- _What you have to do_:
Below is a listing; repeat exactly the lines from the one containing "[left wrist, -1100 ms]" to the one containing "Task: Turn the", both included.

- _Records to use_:
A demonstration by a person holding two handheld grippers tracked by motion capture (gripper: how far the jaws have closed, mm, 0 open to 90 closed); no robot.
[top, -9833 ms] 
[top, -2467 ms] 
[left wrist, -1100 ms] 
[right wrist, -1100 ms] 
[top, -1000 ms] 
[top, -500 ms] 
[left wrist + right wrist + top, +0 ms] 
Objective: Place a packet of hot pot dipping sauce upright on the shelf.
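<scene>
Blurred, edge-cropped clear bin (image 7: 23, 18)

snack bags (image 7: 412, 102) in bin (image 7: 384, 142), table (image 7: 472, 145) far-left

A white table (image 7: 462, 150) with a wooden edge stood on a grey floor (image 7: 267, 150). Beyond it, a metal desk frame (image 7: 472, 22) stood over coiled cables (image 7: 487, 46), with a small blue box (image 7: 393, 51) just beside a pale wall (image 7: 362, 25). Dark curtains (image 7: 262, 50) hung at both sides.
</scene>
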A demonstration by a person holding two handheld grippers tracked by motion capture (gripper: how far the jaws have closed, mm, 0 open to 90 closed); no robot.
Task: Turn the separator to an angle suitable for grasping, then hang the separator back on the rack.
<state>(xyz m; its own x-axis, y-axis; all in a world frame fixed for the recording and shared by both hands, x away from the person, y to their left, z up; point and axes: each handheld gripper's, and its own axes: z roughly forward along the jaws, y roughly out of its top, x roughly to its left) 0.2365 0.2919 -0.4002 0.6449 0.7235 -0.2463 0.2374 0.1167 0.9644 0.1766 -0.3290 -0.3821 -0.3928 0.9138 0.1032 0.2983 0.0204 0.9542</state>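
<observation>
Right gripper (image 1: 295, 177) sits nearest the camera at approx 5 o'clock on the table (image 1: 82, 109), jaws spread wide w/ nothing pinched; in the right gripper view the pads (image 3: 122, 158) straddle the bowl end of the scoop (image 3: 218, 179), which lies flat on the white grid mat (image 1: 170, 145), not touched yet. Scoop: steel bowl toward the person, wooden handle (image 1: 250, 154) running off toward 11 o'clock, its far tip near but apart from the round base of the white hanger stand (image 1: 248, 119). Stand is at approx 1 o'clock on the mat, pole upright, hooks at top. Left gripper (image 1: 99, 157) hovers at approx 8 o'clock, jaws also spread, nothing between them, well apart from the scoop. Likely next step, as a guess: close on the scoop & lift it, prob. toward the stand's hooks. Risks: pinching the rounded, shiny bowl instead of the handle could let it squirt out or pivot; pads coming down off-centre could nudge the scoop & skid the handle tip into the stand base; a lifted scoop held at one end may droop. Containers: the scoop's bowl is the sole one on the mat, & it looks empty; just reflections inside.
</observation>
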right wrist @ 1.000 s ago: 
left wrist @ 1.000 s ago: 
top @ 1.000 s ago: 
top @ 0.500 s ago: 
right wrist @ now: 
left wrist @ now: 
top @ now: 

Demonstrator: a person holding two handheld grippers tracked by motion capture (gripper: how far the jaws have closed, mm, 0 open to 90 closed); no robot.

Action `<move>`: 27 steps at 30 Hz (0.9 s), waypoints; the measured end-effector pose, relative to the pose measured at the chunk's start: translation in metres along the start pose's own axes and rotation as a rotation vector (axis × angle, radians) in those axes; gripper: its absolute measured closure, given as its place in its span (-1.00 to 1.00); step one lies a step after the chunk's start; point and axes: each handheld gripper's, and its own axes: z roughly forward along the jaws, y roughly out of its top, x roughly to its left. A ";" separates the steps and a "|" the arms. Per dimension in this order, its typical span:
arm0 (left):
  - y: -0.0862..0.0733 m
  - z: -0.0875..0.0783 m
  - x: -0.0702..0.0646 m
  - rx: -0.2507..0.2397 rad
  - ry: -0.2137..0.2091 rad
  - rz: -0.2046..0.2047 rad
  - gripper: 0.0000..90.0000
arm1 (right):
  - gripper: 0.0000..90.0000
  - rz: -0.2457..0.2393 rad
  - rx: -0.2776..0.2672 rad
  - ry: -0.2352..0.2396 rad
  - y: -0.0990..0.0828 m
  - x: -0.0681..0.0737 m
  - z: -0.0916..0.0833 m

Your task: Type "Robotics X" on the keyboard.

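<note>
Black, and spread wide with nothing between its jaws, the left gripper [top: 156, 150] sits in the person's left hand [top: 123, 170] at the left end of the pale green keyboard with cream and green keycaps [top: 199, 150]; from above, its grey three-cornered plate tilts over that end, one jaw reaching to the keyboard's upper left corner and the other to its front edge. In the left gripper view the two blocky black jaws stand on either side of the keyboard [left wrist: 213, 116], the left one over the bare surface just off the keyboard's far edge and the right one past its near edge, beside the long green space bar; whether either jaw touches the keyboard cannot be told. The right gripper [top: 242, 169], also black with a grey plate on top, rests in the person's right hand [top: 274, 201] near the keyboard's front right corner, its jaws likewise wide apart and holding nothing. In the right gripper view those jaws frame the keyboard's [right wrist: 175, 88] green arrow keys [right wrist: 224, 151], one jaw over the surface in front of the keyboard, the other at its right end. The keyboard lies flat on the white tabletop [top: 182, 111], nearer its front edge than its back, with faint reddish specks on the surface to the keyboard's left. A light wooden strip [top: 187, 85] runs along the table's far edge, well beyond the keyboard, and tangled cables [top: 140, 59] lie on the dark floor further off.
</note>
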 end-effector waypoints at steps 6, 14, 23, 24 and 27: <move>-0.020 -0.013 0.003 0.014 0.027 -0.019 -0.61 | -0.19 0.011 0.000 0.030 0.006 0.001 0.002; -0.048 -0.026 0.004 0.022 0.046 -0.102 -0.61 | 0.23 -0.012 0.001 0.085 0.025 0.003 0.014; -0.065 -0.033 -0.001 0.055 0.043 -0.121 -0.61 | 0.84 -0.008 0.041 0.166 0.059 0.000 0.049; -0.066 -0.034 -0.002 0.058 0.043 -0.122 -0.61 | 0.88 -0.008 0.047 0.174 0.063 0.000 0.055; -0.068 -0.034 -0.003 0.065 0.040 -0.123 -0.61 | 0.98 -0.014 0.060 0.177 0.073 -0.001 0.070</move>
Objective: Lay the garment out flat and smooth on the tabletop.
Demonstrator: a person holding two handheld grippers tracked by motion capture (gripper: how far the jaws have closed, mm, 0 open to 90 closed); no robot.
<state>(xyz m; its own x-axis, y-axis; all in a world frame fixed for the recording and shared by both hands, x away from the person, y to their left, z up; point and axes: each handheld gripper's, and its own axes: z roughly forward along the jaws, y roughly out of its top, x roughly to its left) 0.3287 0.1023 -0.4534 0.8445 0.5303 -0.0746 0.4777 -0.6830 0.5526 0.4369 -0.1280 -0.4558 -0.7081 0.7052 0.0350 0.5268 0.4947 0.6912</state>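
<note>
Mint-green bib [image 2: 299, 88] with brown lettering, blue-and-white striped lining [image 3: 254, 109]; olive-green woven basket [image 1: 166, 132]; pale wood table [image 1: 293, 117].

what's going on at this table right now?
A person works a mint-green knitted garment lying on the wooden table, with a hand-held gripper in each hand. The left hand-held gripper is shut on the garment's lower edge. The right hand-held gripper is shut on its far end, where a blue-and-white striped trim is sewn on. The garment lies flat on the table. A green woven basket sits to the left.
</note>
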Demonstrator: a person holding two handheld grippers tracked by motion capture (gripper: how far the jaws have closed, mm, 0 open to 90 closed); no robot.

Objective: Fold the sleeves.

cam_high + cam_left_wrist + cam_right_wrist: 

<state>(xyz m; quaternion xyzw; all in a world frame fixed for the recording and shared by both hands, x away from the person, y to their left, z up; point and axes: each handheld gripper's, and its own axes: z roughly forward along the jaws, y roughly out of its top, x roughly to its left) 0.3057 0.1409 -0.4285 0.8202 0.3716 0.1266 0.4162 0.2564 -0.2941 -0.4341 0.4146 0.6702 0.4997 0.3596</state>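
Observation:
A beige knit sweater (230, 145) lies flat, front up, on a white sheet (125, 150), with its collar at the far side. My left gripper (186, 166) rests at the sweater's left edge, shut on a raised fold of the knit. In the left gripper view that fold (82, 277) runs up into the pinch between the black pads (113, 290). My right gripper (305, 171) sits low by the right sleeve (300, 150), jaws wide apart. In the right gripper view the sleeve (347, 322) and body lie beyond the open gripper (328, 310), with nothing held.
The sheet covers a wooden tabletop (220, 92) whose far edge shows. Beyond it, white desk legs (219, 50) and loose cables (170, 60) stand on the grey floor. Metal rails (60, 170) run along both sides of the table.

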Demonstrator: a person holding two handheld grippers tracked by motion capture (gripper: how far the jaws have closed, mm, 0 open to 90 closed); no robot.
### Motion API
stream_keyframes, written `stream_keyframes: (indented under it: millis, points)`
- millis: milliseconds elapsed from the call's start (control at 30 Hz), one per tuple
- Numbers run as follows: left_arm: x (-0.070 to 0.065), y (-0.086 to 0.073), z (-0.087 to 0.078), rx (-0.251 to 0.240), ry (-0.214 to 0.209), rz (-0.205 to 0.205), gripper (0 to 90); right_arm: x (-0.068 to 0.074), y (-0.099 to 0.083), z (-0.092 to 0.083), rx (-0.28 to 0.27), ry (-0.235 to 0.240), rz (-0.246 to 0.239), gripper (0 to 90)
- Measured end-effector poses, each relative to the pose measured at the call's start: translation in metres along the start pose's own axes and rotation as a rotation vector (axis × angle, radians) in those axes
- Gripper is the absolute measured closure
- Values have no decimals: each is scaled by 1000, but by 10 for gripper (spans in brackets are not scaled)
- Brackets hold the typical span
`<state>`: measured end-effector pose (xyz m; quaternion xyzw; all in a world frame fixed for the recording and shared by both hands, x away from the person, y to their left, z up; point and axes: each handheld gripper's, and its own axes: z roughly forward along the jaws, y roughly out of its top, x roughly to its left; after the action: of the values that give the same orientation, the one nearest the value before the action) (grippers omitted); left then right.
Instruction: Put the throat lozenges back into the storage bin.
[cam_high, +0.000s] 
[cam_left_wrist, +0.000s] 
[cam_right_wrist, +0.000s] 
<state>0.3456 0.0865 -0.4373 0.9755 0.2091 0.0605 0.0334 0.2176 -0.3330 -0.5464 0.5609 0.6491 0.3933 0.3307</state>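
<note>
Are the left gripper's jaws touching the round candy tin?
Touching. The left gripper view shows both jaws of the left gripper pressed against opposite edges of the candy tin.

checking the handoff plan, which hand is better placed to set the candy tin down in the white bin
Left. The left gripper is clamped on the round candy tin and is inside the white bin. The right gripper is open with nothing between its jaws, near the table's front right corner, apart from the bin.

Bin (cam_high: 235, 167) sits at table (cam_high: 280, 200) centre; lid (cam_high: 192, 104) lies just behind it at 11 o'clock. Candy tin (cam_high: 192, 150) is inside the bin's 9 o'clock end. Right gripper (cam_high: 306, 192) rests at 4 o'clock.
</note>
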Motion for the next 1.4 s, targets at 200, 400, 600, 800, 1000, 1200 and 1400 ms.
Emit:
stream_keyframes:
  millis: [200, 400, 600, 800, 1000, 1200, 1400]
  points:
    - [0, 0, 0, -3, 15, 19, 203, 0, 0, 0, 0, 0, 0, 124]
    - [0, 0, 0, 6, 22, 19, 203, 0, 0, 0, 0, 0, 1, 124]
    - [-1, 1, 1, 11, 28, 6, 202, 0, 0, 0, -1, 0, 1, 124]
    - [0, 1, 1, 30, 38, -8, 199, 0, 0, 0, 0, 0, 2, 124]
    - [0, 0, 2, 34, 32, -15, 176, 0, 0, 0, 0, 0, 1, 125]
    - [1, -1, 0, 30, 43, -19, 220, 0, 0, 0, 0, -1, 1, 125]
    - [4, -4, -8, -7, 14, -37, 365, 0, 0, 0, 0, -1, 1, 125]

- _Task solution_:
[left wrist, -1100 ms] 
[right wrist, -1100 ms] 
[top, -1000 ms] 
[top, -500 ms] 
[left wrist + right wrist + top, +0 ms] 
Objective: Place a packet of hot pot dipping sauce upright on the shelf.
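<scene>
Blurred, edge-cropped clear bin (image 7: 23, 18)

snack bags (image 7: 412, 102) in bin (image 7: 384, 142), table (image 7: 472, 145) far-left

A white table (image 7: 462, 150) with a wooden edge stood on a grey floor (image 7: 267, 150). Beyond it, a metal desk frame (image 7: 472, 22) stood over coiled cables (image 7: 487, 46), with a small blue box (image 7: 393, 51) just beside a pale wall (image 7: 362, 25). Dark curtains (image 7: 262, 50) hung at both sides.
</scene>
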A demonstration by a person holding two handheld grippers tracked by motion capture (gripper: how far the jaws have closed, mm, 0 open to 90 closed); no robot.
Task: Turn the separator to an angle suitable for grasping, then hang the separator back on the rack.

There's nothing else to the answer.